DESCUENTO LECTORES

General Mills Thinks You’re Stupid, But Decides To Not Take Customers’ Legal Rights Away After All


While all sorts of big-name financial, tech, e-commerce, and telecom companies have been trying to take away consumers’ right to sue by inserting forced-arbitration clauses in their contracts and terms of service, it seemed ridiculous to think that the makers of cereal would resort to such deviousness, or how they would even be able to do it. But last week, General Mills tried, adding language to its website that stripped certain customers of their access to legal redress against the company. Realizing that maybe this might tick off an awful lot of people, the company has backed off this policy change.

Last week, people noticed that the General Mills site now included a notice at the top which stated the company had “new Legal Terms which require all disputes related to the purchase or use of any General Mills product or service to be resolved through binding arbitration.”


If that weren’t enough, the language in the actual Legal Terms stated that consumers were agreeing to these terms (whether they knew it or not) “by using our websites, joining our sites as a member, joining our online community, subscribing to our email newsletters, downloading or printing a digital coupon, entering a sweepstakes or contest, redeeming a promotional offer, or otherwise participating in any other General Mills offering.”


Seems pretty cut-and-dry. Evil and anti-consumer, but cut-and-dry.


But apparently, we’re all stupid, at least in the eyes of General Mills, and we just didn’t understand that the company was trying to help us out.


In a blog post yesterday on the General Mills website, a company mouthpiece, claims that these words were “widely misread.”


“[A]rbitration would have simply streamlined how complaints are handled,” continues the utter nonsense from the General Mills spokesperson. “Many companies do the same, and we felt it would be helpful.”


The most baldfaced misinformation provided in the General Mills statement is the assertion that “arbitration clauses don’t cause anyone to waive a valid legal claim.”


Let’s just pause for a moment to contemplate what utter and complete bullcheerios that is.


Arbitration clauses force every individual consumer to give up his or her right to a lawsuit and enter into a process that is proven to be unbalanced in favor of the businesses with massive legal teams at their beckon call.


But most lawyers won’t get involved on the consumers’ side of an arbitration dispute both because of this unbalance and because damages are severely limited.


Likewise, one consumer on her own may have a good case, but the cost of making that case far outweighs any damages she might receive.

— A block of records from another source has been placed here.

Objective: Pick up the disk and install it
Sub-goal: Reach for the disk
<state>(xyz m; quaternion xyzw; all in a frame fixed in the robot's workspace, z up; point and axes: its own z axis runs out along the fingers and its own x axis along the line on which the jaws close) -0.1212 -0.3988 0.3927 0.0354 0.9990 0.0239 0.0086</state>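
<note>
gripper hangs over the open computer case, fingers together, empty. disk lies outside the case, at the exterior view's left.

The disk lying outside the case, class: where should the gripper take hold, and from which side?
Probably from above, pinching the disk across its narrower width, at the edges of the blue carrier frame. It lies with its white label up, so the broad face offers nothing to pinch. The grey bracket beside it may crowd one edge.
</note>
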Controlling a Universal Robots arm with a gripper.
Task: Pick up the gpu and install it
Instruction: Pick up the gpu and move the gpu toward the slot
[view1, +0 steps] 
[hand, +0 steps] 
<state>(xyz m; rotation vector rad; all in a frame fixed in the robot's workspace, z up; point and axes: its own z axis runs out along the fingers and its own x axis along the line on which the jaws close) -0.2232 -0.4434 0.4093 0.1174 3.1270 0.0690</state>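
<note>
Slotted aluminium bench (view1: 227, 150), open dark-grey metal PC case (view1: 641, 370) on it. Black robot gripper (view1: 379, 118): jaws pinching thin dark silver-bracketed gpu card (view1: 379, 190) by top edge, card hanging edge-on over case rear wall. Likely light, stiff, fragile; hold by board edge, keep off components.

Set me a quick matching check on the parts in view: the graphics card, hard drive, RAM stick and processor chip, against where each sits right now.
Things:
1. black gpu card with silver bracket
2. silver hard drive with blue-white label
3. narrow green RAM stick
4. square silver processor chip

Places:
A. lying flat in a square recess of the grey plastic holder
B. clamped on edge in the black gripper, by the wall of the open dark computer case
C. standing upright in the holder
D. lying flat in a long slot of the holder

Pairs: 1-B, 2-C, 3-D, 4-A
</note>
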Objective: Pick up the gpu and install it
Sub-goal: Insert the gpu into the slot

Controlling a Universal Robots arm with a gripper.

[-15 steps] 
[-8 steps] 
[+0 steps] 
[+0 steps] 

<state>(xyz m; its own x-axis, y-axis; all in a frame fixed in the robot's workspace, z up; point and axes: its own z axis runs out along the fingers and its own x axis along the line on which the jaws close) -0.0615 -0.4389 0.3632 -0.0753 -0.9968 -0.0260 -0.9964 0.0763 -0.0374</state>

The U.S. Supreme Court recently ruled that this is not a reason to invalidate a forced-arbitration clause.


So the harmed consumer would either need to go deeply into debt or seek massive amounts of donations just to prove her case. And each harmed consumer would have to do this on his or her own. Thus, a company can get away with harming consumers so long as it is too expensive for any of the individual plaintiffs to make the case against the company.


To us, this very much seems like cases in which arbitration causes someone “to waive a valid legal claim.”


While General Mills thinks we’re all stupid for not understanding the supposed benefit (to General Mills) of forced arbitration, this is one of the more boneheaded attempts to shove one of these policies down consumers’ throats.


Unlike terms of service for wireless service or credit cards, which are both standard in their respective industries apply to very specific products and conditions, consumers have no expectation of or history with the notion of applying terms of service to a packaged food product. Even if one blindly agrees to legal terms on a coupon or sweepstakes, the notion that those legal terms would apply to the actual food product is bizarre and like something out of a 1950s sci-fi novel.